I have a one-hour limit to planning observed lessons.
How is this possible? Well the answer could be jigsaw lessons.
Here’s an example. I was observed on a lesson where students had to write a long answer to a six-mark exam question. I did no real front of class teaching. There were four aspects required in the answer, students were in groups of four.
One student from each group had to go to a different station and learn each part of the required knowledge. They then had to teach each other the material in their group. Following this they individually wrote their answers to the six-mark exam question, and later peer assessed each other’s work based on the extra knowledge some had and improved their own answers.
I basically did nothing in the lesson except facilitate and assist groups here and there.

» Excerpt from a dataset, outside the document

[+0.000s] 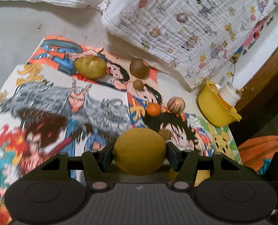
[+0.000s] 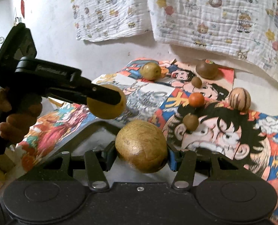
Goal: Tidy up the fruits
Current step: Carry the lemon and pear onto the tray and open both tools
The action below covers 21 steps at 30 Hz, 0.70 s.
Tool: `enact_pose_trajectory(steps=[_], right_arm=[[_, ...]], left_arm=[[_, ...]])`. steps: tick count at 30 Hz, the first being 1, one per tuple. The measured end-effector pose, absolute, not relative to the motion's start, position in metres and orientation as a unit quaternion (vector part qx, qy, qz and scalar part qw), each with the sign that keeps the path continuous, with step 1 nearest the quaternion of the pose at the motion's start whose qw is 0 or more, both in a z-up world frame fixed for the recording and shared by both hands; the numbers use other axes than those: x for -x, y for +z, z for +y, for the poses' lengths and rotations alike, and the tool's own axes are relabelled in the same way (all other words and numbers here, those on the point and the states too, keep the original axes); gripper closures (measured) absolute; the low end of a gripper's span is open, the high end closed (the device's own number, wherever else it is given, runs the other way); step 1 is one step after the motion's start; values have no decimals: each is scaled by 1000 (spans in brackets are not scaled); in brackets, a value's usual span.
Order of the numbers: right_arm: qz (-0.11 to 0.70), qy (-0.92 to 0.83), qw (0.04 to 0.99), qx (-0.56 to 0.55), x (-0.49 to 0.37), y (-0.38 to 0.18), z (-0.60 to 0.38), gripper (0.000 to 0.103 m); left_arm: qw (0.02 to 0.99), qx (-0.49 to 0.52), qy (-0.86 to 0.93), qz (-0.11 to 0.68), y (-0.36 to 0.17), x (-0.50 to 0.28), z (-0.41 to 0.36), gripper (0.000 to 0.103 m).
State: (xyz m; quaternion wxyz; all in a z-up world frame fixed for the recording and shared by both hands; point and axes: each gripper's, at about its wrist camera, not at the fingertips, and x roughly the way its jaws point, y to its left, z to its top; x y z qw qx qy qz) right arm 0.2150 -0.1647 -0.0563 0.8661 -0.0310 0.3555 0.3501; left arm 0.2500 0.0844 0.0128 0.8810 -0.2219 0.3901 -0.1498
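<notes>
Beside cartoon posters (image 1: pixel 50 101), yellow bowl (image 1: pixel 212 108) holds white cup (image 1: pixel 230 93)

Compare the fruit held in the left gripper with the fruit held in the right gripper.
The yellow fruit in the left gripper is smooth and evenly yellow; the brown fruit in the right gripper is tan with dark speckles. The yellow fruit looks nearly round, while the brown fruit is more oval and lumpy. Both are clamped between their gripper's fingers, above the cartoon posters.
</notes>
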Motion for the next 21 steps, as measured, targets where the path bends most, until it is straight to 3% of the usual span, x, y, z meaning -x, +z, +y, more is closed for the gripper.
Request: enact_pose_trajectory(steps=[21], right_arm=[[405, 337, 850, 25, -193, -66, -161, 47]], left_arm=[[888, 139, -163, 408, -3, -185, 66, 40]])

The observer knowingly wandered to a group towards the end and said, ‘so, are your lessons usually like this?’. ‘Yes’, replied the student, ‘we have to do this loads, we have to do all the work’. ‘Oh’ replied the surprised observer.
How much preparation time? Prepare a six-mark question, lay some text books around at the right pages, identify the four parts of the question that need answering. Easy - 20 mins.
You can tailor this approach to your classes, have the groups in ability and teach the lower ones or have them mixed and have the students each.
Getting the kids trained up over weeks in a collaborative style of working, is much more time effective and will have far more of an impact over time on your classes then the “observed lesson.”